**YOUR ASSIGNMENT:** What is needed is a word-for-word transcript of the listing, free of pictures.

**DATA:**
+++
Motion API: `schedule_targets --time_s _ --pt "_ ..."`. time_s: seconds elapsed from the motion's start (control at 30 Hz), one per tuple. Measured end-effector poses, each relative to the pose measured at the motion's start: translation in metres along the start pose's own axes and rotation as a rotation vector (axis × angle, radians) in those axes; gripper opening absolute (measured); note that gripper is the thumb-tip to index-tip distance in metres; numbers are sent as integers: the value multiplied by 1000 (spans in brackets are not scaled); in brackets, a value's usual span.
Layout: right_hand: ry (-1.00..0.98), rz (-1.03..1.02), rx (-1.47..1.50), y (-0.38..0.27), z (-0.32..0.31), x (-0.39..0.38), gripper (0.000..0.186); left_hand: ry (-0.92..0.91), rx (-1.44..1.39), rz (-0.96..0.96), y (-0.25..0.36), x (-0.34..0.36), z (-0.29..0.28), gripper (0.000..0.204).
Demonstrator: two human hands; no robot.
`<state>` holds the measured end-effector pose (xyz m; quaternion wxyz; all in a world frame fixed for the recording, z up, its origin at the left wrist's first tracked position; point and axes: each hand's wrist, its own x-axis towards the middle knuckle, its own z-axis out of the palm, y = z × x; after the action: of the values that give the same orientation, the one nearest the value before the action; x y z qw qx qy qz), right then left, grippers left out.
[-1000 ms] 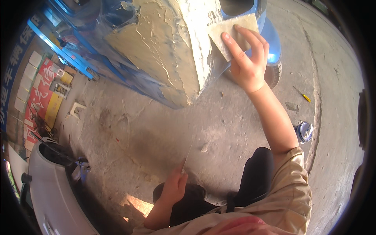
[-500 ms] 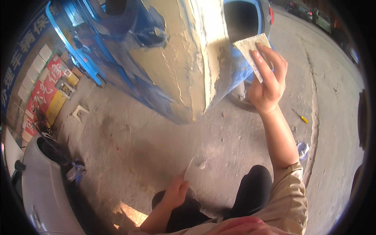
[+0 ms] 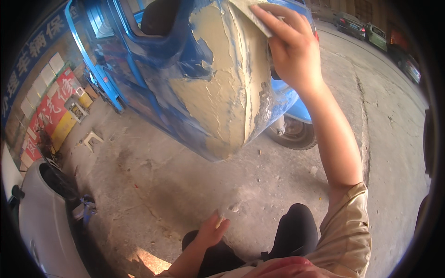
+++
**ANSWER BELOW:**
Motion API: `schedule_targets --time_s _ --pt "_ ..."`. time_s: seconds elapsed from the motion's start (control at 30 Hz), one per tuple. Measured end-effector poses, each relative to the pose measured at the motion's start: translation in metres along the start pose's own axes and rotation as a rotation vector (axis × angle, radians) in those axes; gripper opening absolute (measured); note that gripper is the thumb-tip to index-tip distance in metres; numbers are sent as integers: the value multiplied by 1000 (spans in brackets are not scaled); in brackets, a value's usual span.
Layout: right_hand: ry (-1.00..0.98), rz (-1.03..1.02), rx (-1.47..1.50), y (-0.38..0.27), z (-0.32..0.31), x (-0.39..0.38), gripper (0.000..0.186); left_hand: ry (-0.92..0.91), rx (-1.44..1.39), rz (-0.96..0.96), y (-0.25..0.36), x (-0.34..0.36), z (-0.29..0.28), gripper (0.000..0.204).
Demonstrator: two human hands; no robot.
`<state>` holds the measured end-effector pose (xyz m; quaternion wxyz; all in a world frame fixed for the recording, z up, its origin at the left wrist's first tracked position; point and axes: each hand's wrist, its own x-axis towards the middle knuckle, its own z-axis out of the palm, y = z × x; after the action: of the values that give the same orientation, the one nearest the value before the action; x y z qw qx qy qz), right then left, grippers left out.
[-1000 ms] 
[-500 ms] 
[+0 ms] 

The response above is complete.